Solidly+: the migration to Ethereum

  • Fantom native developers decided to fix Solidly bugs and have made a decision to migrate to ETH mainnet due to a lack of activity and liquidity issues on the Fantom chain and the lack of support provided by the Fantom Foundation.
  • The team exposed Solidly’s flaws by performing a series of attacks and rendering aspects of the DEX inoperable — you can read more about this here.
  • The past 6 months have been spent improving Solidly V1 into a fully functioning DeFi product — work has been dedicated to basic functions, bugs, tokenomics, and governance, as well as new features
  • Implemented a migration of $SOLID and veNFTs on Fantom through a burn contract.
  • Planning to establish a Swiss non-profit organization called Solidly Labs, which will support the development and decentralization of Solidly+ and its ecosystem.
  • Launching in late December 2022 with multiple liquidity partners such as Frax, Yearn, Ren, Abracadabra, and others.

Equalizer — the fork on Fantom (Alternate L1)

  • Equalizer is filling the hole left by the demise of Soldily and the subsequent migration to ETH mainnet.
  • They have taken elements of the Solidly modeling with the intention to create a sustainable DEX that rewards its holders and changes the generic DEX modeling forever.
  • Different from Solidly in key areas such as a smaller max veLOCK period, fairer initial token distribution, a sustainable fee structure, no negative voting, and ve locking bonus.
  • Targetting $ETH trading pair volume — Fantom chain’s $ETH volume is disproportionate compared to other chains that are EVM compatible.
  • In the first two weeks since launch — TVL has grown to $4M+ with Fantom native protocols getting involved in bribing veNFT holders to build the positive flywheel loop.

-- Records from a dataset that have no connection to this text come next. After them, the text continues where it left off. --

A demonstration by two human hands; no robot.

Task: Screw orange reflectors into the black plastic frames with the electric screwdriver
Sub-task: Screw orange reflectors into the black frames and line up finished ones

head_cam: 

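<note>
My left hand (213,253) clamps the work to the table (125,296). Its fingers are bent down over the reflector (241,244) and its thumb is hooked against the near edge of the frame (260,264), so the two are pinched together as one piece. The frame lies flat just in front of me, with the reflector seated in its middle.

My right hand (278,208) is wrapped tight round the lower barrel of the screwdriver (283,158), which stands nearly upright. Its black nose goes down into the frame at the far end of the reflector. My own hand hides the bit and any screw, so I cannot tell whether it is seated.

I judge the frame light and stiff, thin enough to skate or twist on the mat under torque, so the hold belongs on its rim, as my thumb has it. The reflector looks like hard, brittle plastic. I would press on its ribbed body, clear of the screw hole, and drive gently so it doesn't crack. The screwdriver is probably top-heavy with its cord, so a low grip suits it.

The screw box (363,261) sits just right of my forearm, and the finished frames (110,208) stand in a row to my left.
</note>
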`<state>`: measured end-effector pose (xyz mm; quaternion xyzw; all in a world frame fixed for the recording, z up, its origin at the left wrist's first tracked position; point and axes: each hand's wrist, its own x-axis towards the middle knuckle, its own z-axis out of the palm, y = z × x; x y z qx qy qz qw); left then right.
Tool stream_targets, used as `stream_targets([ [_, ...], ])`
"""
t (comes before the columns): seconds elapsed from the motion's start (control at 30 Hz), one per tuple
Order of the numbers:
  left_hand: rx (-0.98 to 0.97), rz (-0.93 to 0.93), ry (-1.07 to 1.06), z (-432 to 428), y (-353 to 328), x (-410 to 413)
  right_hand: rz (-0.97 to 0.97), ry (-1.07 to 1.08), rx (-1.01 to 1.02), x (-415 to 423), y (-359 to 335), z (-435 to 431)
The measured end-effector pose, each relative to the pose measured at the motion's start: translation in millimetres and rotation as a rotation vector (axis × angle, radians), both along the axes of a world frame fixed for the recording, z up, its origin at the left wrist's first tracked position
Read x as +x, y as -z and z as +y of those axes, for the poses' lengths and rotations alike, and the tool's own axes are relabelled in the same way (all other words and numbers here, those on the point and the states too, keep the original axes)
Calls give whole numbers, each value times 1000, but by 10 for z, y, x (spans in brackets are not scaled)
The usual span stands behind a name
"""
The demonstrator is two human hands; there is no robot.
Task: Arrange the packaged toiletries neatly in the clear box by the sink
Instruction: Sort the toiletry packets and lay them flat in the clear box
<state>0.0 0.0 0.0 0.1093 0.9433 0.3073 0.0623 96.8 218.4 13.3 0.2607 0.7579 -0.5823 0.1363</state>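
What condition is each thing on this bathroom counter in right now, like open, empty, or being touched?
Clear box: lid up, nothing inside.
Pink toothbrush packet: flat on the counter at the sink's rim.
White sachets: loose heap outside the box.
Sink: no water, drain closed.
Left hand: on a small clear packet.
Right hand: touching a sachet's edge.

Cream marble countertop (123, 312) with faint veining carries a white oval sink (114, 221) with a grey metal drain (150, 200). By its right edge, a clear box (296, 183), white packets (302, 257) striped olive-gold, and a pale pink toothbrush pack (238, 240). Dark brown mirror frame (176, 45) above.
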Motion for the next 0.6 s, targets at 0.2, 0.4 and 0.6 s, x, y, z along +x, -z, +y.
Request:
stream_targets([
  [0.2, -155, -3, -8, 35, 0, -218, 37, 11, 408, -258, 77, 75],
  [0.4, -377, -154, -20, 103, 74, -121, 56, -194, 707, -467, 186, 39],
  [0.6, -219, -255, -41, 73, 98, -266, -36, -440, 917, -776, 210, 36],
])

Thena — the fork on BNB Chain (Alternate L1)

  • Utilized theNFT fundraiser (non-fungible token with revenue streams) along with airdrop to major protocols.
  • Deploying on BNB Chain due to its growing DeFi ecosystem and its links to Binance.
  • Adjusted the Solidly fee structure (increased fees), redesigned the bribing market to be resilient to mercenary capital, removed negative voting, and implemented permissioned whitelisting of tokens.
  • veTHE holders will be incentivized to vote for either the highest volume pools, or the ones being bribed by protocols seeking to bootstrap their liquidity.
  • Aims to be the backbone of the BNB chain — the primary liquidity layer that DeFi on BNB is missing with current DEXs on-chain inefficiently incentivizing liquidity.


  • The game theory behind Solidly leads to staking the native token becoming the preferable strategy.
  • There is a positive feedback loop: more locked tokens > more liquidity > less slippage > more fees > more locked tokens > etc.
  • Flaws in Solidly’s original code have been solved by other projects.
  • Each of these three projects have proved to be innovative and are working on additional features that improve the original protocol.